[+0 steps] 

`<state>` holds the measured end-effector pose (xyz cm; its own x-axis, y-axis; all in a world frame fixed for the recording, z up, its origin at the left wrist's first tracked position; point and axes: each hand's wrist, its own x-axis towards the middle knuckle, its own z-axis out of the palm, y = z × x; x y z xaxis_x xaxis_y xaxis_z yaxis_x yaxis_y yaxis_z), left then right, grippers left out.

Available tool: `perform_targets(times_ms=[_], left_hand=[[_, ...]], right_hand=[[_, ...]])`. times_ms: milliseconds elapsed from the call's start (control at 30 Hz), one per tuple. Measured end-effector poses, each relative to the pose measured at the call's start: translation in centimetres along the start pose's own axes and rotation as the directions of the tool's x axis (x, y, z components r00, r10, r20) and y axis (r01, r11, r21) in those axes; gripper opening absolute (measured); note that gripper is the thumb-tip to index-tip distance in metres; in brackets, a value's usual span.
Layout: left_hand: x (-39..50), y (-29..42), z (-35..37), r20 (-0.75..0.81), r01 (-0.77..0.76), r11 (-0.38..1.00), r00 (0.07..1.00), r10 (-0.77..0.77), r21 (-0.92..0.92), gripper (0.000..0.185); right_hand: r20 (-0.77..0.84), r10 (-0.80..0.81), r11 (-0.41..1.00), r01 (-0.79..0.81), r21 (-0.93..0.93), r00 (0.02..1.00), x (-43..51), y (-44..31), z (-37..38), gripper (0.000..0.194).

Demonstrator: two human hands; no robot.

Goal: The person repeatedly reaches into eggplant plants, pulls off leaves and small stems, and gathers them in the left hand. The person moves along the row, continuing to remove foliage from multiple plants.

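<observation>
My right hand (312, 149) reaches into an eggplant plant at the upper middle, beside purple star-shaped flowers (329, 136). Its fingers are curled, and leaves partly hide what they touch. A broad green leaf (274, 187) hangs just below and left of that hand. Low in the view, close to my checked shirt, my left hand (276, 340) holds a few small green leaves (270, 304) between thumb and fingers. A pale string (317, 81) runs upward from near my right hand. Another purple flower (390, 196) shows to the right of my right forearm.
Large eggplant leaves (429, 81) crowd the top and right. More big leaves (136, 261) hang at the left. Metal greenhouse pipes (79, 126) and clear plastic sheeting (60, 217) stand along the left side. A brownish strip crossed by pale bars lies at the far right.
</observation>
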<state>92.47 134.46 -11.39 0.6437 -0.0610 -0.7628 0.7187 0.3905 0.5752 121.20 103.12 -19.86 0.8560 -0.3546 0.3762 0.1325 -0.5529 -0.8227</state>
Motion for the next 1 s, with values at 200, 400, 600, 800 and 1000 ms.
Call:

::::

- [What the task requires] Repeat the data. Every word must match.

- [Response]
[+0 steps] 

`<state>` holds the measured end-effector pose (xyz cm; its own x-axis, y-axis; all in a world frame fixed for the recording, z up, its origin at the left wrist's first tracked position; point and axes: each hand's wrist, its own x-axis towards the middle knuckle, its own z-axis out of the palm, y = z × x; x y z xaxis_x xaxis_y xaxis_z yaxis_x yaxis_y yaxis_z), left then right, grippers left out.

Available tool: `perform_targets(times_ms=[_], left_hand=[[_, ...]], right_hand=[[_, ...]])`. times_ms: milliseconds elapsed from the call's start (control at 30 Hz), one per tuple. Measured end-effector poses, each relative to the pose measured at the call's start: translation in centimetres along the start pose's own axes and rotation as the directions of the tool's x axis (x, y, z components r00, r10, r20) and y axis (r01, r11, r21) in those axes; gripper opening absolute (measured); note that gripper is the thumb-tip to index-tip distance in metres; in brackets, a value's usual span.
Layout: left_hand: x (-39..50), y (-29..42), z (-35..37), r20 (-0.75..0.81), r01 (-0.77..0.76), r11 (-0.38..1.00), r00 (0.07..1.00), r10 (-0.77..0.77), r21 (-0.92..0.92), gripper (0.000..0.185); right_hand: r20 (-0.77..0.84), r10 (-0.80..0.81), r11 (-0.41..1.00), r01 (-0.79..0.81), r21 (-0.93..0.93), r00 (0.02..1.00), x (-43..51), y (-44..31), z (-37..38), gripper (0.000..0.194).

Demonstrator: two human hands; no robot.

Goal: The person repeatedly reaches into eggplant plants, pulls off leaves and small stems, and gathers them in the left hand. The person moves along the row, continuing to remove foliage from multiple plants.

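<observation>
My right hand (312, 149) reaches into an eggplant plant at the upper middle, beside purple star-shaped flowers (329, 136). Its fingers are curled, and leaves partly hide what they touch. A broad green leaf (274, 187) hangs just below and left of that hand. Low in the view, close to my checked shirt, my left hand (276, 340) holds a few small green leaves (270, 304) between thumb and fingers. A pale string (317, 81) runs upward from near my right hand. Another purple flower (390, 196) shows to the right of my right forearm.
Large eggplant leaves (429, 81) crowd the top and right. More big leaves (136, 261) hang at the left. Metal greenhouse pipes (79, 126) and clear plastic sheeting (60, 217) stand along the left side. A brownish strip crossed by pale bars lies at the far right.
</observation>
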<state>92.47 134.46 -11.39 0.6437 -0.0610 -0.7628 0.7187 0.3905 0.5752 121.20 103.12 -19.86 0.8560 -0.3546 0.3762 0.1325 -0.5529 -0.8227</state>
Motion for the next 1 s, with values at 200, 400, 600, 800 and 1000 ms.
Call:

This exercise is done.